Realtime Language Predictive Analytics with scikit-learn, Flask and RabbitMQ – Part 1

This is my attempt at developing and deploying the machine learning engine used by Michael Becker in his PyCon 2014 talk on Realtime Predictive Analytics with scikit-learn & RabbitMQ. This will be a series of tutorials as an opportunity to share my implementation with you.

To make this series more intuitive, it is broken down into three parts. I will start with the OSEMN (Obtain, Scrub, Explore, Model, and iNterpret) process tutorial as part 1, part 2 will comprise of the model development and then finally part 3 will cover model distribution (i.e. deployment and scaling).

NB – This is my first attempt as a machine learning practitioner so suggestions and any helpful advice are most welcome. If you also have a question about the code or the hypotheses I made, do not hesitate to post a comment in the comment section below.

All code for this tutorial is available in a GitHub repo which you can go ahead and fork off!

Getting and processing the data

Obtain

For us to build a real-time predictive machine learning algorithm, we need to obtain the training data that should be mainly text from different languages. Wikipedia is a natural choice for this data source and has abundant supply of articles covered in multiple languages thorugh their datasets dumps available online. The extraction process follows the one Michael Becker implemented where we will use the Wikimedia Pageview API to get the top 1000 articles per month of pageview count timeseries for a wikipedia project of each language for the last 7 months.

We use MongoDB to persist the data from the JSON response of the API call and the aggregation framework to then aggregate the top 5000 articles from each language.
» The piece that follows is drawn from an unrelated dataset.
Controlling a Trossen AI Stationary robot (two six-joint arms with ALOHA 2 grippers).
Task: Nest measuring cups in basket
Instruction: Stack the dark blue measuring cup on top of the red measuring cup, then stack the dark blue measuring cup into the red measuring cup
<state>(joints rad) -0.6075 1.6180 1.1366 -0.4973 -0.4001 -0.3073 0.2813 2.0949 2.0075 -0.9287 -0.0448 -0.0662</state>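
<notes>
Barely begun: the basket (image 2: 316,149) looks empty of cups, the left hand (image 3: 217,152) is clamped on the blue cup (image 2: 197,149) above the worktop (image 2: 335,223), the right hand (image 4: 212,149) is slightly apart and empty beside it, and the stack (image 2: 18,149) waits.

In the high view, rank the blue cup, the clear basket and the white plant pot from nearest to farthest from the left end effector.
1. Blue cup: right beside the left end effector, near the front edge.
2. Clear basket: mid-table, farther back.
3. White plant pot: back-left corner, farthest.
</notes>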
We do this by starting a MongoDB instance locally and connect to it on the default port 27017 using pymongo, the official driver for MongoDB:

# -*- coding: utf-8 -*-
import requests
import sys

from lang_map import code_lang_map
from pymongo import InsertOne, MongoClient


# connect to database
connection = MongoClient('localhost', 27017)

# use test database
db = connection.test

# handle to wikipedia collection
wikipedia = db.wikipedia

def insert_top_articles():  
	"""
	Insert in mongo the top 1000 articles per month of pageview count timeseries for a wikipedia project of each language for the first 6 months.

	"""
	# initialize bulk insert operations list
	ops = []

	# clear existing wikipedia collection
	wikipedia.remove()

	for lang in code_lang_map.keys():
		for month in range(1,7):   
			try:
				url = 'https://wikimedia.org/api/rest_v1/metrics/pageviews/top/{0}.wikipedia/all-access/2016/{1}/all-days'.format(lang, str(month).zfill(2))        
				result = requests.get(url).json()
				
				if 'items' in result and len(result['items']) == 1:
					r = result['items'][0]
					for article in r['articles']:
						article['lang'] = r['project'][:2]
						ops.append(InsertOne(article))

			except:
				print('ERROR while fetching or parsing ' + url)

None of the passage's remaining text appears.